Archive for January, 2008

Kanban-esque scheduling

Kanban-inspired scheduling is the most interesting idea to come along in a while. Read the links above for a fuller description, but the short version is that there’s a fixed pipe of work items, where each is larger than a traditional story. (As I’ve noted before, small stories compensate for our inability to estimate by shifting work to the product director.) The larger work items, often called “minimum marketable features (MMFs)”, contribute a more satisfying chunk of business value than a small story can.

Rather than scheduling an iteration at the beginning, you just keep the pipe full. When one MMF is done, the product director puts the next one in.

It has an appealing simplicity, and I think it fits in well with Jeff Patton’s recent focus on not letting incremental development squeeze out iterative development. (Jeff thinks so too.)

What worries me is discipline.
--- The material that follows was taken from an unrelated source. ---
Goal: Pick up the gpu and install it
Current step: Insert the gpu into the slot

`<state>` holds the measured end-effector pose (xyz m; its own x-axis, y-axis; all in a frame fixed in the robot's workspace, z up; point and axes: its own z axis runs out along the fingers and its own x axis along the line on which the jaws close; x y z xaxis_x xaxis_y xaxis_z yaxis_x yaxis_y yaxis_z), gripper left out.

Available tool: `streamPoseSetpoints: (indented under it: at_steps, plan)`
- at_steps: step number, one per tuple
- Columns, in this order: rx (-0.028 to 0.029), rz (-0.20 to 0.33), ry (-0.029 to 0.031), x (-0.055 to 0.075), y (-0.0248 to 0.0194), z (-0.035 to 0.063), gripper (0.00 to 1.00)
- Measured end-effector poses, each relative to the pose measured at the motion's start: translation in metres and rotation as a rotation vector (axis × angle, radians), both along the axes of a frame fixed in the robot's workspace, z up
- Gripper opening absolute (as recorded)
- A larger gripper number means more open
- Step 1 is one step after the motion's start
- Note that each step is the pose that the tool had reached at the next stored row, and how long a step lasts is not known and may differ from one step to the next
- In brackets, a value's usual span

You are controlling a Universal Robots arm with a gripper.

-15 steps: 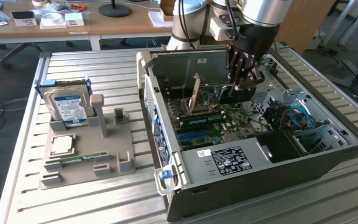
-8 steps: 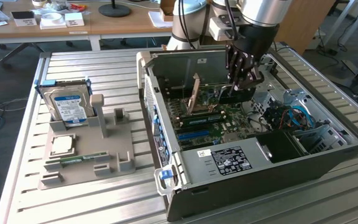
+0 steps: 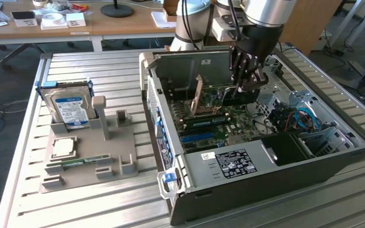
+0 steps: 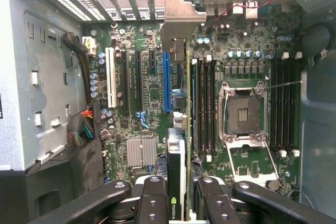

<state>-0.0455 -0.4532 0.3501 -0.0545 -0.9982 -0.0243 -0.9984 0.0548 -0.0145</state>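
Inside the open computer case [image 3: 246, 171], my gripper [image 3: 244, 88] is shut on the gpu [image 3: 238, 98], holding it upright over the motherboard. In the wrist view the gpu [image 4: 177, 171] is seen edge on between the two black fingers [image 4: 153, 199]. Its silver end bracket [image 4: 181, 19] points toward the row of rear slot openings. The card's lower edge runs just beside the long blue slot [image 4: 166, 82]; whether it touches the board I cannot tell.
The case walls close in around the card. The empty processor socket [image 4: 242, 114], a silver heatsink [image 4: 142, 152] and loose cables [image 3: 300, 118] lie nearby. On the exterior view's left, a grey fixture [image 3: 87, 166] holds a hard drive [image 3: 72, 107], a processor [image 3: 64, 147] and a memory stick [image 3: 84, 160].
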Motion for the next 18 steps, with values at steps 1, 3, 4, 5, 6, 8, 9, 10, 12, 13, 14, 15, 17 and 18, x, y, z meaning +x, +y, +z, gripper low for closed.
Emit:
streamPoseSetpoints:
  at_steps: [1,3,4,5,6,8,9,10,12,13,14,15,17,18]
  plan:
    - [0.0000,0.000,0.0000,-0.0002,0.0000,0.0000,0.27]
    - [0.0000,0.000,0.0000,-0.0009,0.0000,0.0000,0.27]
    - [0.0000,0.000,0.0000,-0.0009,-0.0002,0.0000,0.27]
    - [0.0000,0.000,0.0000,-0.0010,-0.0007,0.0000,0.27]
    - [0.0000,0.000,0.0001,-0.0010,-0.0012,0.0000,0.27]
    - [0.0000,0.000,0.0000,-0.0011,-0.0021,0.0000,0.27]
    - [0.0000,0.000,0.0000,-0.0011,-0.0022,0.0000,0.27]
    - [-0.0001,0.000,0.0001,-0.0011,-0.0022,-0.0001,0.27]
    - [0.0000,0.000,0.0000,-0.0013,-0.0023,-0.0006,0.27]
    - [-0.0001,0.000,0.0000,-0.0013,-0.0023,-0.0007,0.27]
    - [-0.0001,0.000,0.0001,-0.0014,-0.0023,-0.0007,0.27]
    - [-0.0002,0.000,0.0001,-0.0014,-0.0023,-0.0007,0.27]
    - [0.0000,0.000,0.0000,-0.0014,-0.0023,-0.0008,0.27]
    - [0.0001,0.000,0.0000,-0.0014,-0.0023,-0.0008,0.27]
An iteration is a fairly firm commitment to produce X amount of value in Y amount of time. A MMF is, too, but there isn’t (as far as I understand) any moment when some defined set of MMFs is either done or not done. Their “lifetimes” always overlap. Since the people working on this are savvy, I’m sure they have ways for people to take stock of how they’re doing, whether they’re getting faster or slower, etc. I just don’t know what those ways are, and it’s the only thing keeping me from dipping my toe into the water.
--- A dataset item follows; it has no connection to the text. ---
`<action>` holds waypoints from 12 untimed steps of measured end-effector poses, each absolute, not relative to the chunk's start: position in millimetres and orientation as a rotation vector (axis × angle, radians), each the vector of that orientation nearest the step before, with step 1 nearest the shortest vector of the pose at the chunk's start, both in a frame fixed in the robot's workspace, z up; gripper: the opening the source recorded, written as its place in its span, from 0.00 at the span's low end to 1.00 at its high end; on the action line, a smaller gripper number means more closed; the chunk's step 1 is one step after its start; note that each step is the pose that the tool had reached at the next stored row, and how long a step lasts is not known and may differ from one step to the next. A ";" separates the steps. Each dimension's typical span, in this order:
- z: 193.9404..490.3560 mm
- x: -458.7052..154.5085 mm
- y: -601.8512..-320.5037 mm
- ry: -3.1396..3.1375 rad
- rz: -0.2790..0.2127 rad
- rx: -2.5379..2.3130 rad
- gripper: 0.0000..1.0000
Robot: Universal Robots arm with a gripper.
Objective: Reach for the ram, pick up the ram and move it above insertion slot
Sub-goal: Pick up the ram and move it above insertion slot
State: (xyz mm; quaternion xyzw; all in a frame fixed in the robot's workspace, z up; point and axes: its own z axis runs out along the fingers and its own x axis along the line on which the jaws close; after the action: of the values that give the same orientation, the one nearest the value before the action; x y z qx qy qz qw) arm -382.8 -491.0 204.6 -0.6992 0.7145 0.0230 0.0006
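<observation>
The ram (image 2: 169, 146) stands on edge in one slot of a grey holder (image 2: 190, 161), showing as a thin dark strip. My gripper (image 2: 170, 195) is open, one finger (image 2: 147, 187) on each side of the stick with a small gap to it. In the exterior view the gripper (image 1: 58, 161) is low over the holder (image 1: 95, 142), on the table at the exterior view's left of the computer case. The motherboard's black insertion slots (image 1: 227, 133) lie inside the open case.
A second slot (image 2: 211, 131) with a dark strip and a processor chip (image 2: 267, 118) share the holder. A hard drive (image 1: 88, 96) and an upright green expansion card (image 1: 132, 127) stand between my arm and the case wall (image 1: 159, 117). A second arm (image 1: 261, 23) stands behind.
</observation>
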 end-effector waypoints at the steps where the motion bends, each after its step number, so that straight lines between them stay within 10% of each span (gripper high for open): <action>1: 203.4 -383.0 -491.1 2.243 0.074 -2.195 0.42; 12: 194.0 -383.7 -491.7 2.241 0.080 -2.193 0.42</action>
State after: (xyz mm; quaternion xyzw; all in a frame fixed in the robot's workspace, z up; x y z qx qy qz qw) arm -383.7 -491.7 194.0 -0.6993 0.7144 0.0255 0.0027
What kind of virus is Scrum?

Jason Gorman compares Scrum to a virus. He uses the example of a DNA virus that destroys the cells it infects. But it could be an endogenous retrovirus that infects the DNA of germ (reproductive) cells and thereby takes over an entire species. From an interesting New Yorker article:

It takes less than two per cent of our genome to create all the proteins necessary for us to live. Eight per cent, however, is composed of broken and disabled retroviruses, which, millions of years ago, managed to embed themselves in the DNA of our ancestors. They are called endogenous retroviruses, because once they infect the DNA of a species they become part of that species.

There is even some evidence that:

without endogenous retroviruses mammals might never have developed a placenta, which protects the fetus and gives it time to mature. That led to live birth, one of the hallmarks of our evolutionary success over birds, reptiles, and fish. Eggs cannot eliminate waste or draw the maternal nutrients required to develop the large brains that have made mammals so versatile. “These viruses made those changes possible,’’ Heidmann told me. “It is quite possible that, without them, human beings would still be laying eggs.”
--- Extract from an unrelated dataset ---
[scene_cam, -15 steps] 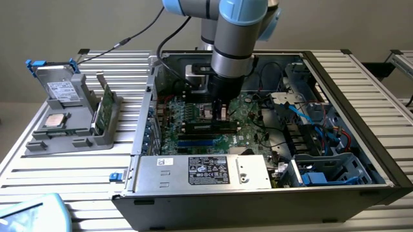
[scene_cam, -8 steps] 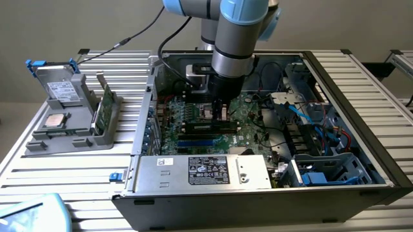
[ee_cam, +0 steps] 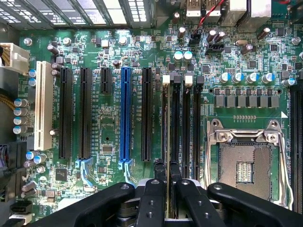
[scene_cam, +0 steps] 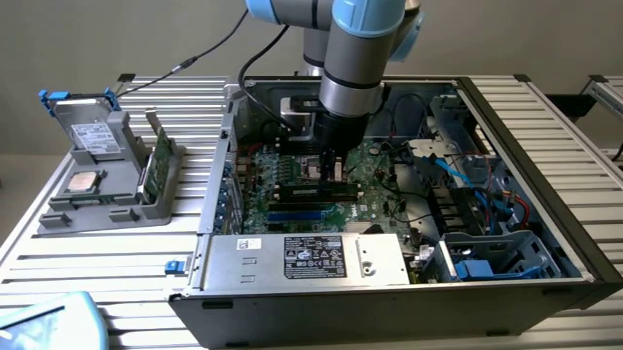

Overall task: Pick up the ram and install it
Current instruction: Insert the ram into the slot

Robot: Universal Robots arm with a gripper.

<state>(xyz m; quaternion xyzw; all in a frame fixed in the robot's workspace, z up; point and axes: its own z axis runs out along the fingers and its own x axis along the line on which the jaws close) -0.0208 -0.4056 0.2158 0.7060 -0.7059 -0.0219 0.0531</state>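
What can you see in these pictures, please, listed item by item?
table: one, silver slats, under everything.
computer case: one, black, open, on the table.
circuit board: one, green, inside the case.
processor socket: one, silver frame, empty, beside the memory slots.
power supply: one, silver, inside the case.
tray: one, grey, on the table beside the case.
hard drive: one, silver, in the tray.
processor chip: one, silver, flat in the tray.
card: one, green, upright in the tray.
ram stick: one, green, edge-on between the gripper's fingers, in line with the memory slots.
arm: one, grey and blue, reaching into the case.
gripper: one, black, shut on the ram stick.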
So that kind of Scrum-as-a-virus could be a positive and enduring good (though there’s a lot of suffering amongst the “early adopters”).

The experience of scripting: a movie

I’ve made a video showing something of what it feels like to script a Mac application using Ruby. It also explains the basics of rb-appscript, one of the two main Ruby frameworks.

I made it after a burst of frustration with how often my scripting runs into wholly unnecessary snags. What I wish I knew is how many people who would love to script iTunes or Mail or whatever won’t because app developers make it too hard.

Perhaps I’ve stumbled into more snags than a normal human would (being a tester curses you that way). Or perhaps I overreact. Both seem to happen a lot. If you have experience with AppleScript or Ruby scripting, and you think so, let me know in comments or mail.

The video is 13 minutes long.

This is hard to believe


I am nerdier than 96% of all people. Are you a nerd? Click here to find out!
I’m pleased but surprised. I was lower than ideal on many questions. I’ve never even built a computer.

It’s even odder when you consider that the badge is wrong: I’m actually nerdier than 96% of people who took the test.

H/t Ron Jeffries, who is definitely more of a nerd than I am.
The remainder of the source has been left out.